# [To do]
Retype the material that follows exactly, limited to the lines from the one with "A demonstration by" through the one with "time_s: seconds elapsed", and keep out all pictures.

↓↓↓

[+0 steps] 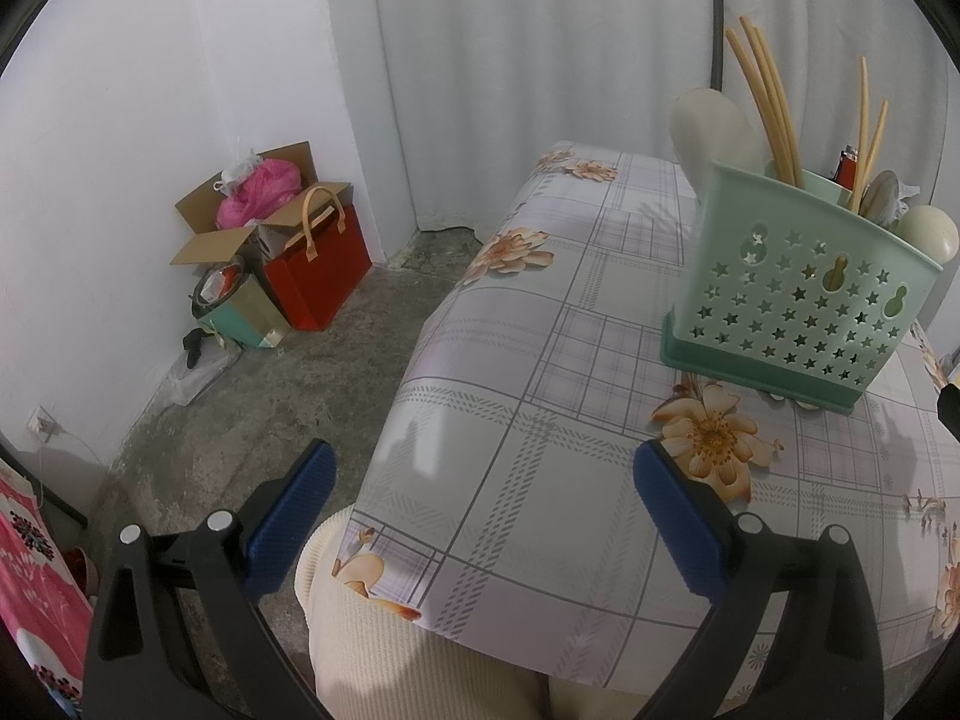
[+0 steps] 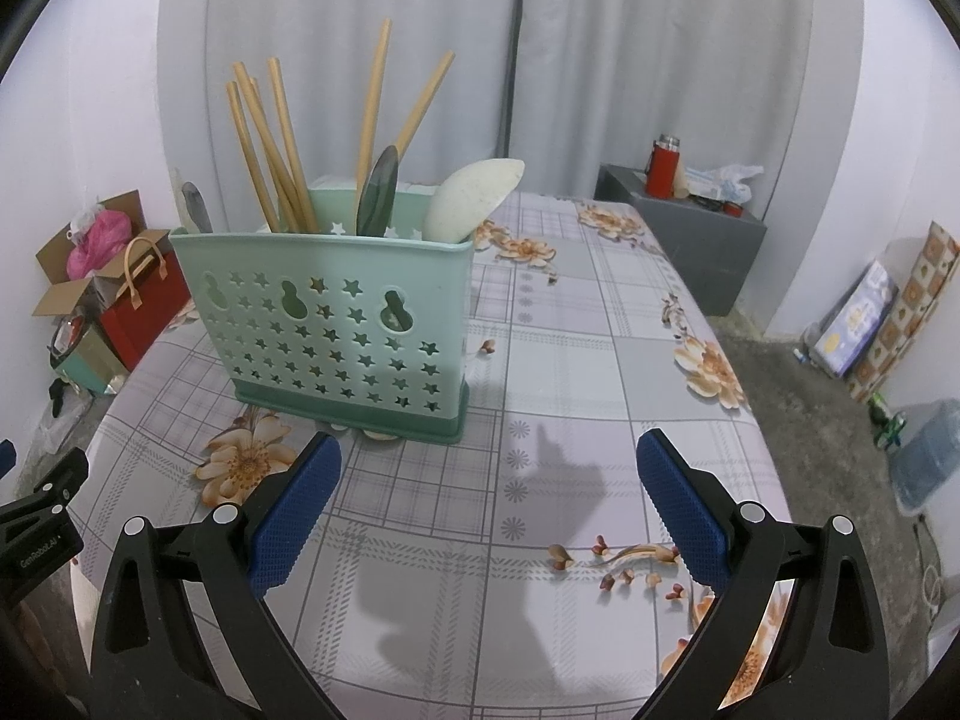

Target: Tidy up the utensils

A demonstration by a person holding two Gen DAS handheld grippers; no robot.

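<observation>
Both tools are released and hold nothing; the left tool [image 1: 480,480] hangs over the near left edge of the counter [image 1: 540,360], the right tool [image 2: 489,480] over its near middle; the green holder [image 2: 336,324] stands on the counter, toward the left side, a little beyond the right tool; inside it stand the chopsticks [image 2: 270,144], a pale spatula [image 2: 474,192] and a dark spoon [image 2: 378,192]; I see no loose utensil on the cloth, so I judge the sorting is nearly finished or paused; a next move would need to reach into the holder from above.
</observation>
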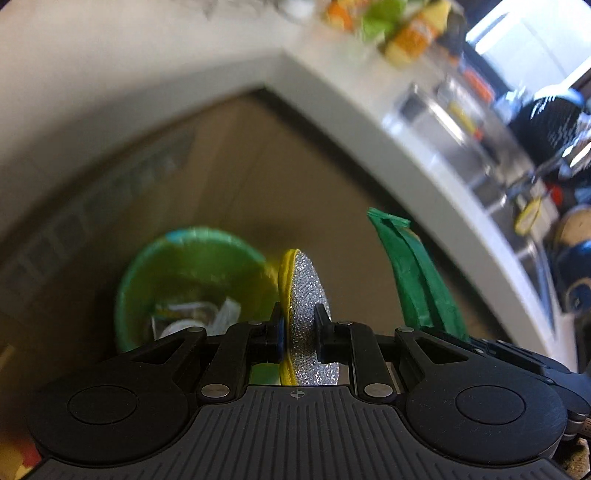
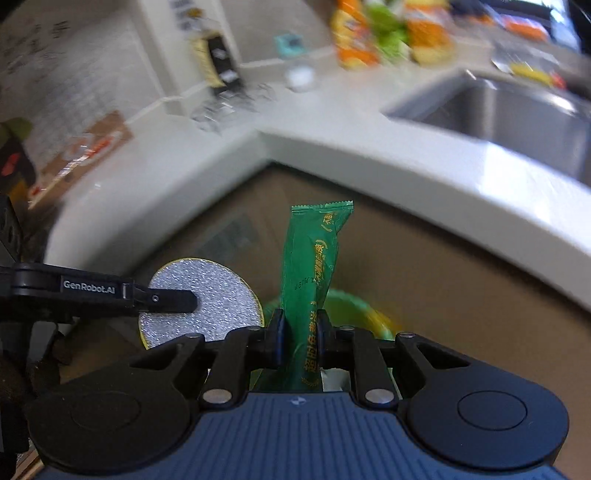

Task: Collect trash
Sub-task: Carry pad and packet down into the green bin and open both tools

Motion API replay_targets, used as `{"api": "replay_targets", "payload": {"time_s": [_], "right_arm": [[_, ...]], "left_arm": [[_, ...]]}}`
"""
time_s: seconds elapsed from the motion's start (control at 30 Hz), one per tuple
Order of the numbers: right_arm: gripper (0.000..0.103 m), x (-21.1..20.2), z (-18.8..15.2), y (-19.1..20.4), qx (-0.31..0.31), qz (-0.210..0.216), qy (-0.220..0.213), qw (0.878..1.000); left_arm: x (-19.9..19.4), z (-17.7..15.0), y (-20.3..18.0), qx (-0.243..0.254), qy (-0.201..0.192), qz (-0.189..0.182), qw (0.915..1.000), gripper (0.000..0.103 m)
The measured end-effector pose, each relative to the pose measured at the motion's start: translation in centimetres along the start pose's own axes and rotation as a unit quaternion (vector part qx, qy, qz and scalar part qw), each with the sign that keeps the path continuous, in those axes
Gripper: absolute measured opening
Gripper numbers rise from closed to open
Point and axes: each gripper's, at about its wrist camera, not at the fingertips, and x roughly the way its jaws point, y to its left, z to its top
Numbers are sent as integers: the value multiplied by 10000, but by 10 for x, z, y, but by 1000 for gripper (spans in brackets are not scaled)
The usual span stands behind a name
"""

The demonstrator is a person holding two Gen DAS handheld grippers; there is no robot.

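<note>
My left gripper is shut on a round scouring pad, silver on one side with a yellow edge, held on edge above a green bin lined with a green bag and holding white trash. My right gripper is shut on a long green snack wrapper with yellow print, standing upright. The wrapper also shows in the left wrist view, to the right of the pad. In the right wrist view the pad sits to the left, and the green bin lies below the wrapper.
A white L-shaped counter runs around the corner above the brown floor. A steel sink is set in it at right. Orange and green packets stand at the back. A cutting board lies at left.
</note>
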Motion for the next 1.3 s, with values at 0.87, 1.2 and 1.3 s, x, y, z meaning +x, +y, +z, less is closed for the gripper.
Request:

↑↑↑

# [Response]
A demonstration by a person holding two Gen DAS handheld grippers; no robot.

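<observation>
Both tools are released and hold nothing; the left tool [image 1: 480,480] hangs over the near left edge of the counter [image 1: 540,360], the right tool [image 2: 489,480] over its near middle; the green holder [image 2: 336,324] stands on the counter, toward the left side, a little beyond the right tool; inside it stand the chopsticks [image 2: 270,144], a pale spatula [image 2: 474,192] and a dark spoon [image 2: 378,192]; I see no loose utensil on the cloth, so I judge the sorting is nearly finished or paused; a next move would need to reach into the holder from above.
</observation>
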
Task: Collect trash
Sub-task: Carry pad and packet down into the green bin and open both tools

Motion API replay_targets, used as `{"api": "replay_targets", "payload": {"time_s": [_], "right_arm": [[_, ...]], "left_arm": [[_, ...]]}}`
"""
time_s: seconds elapsed from the motion's start (control at 30 Hz), one per tuple

The exercise has been fully answered.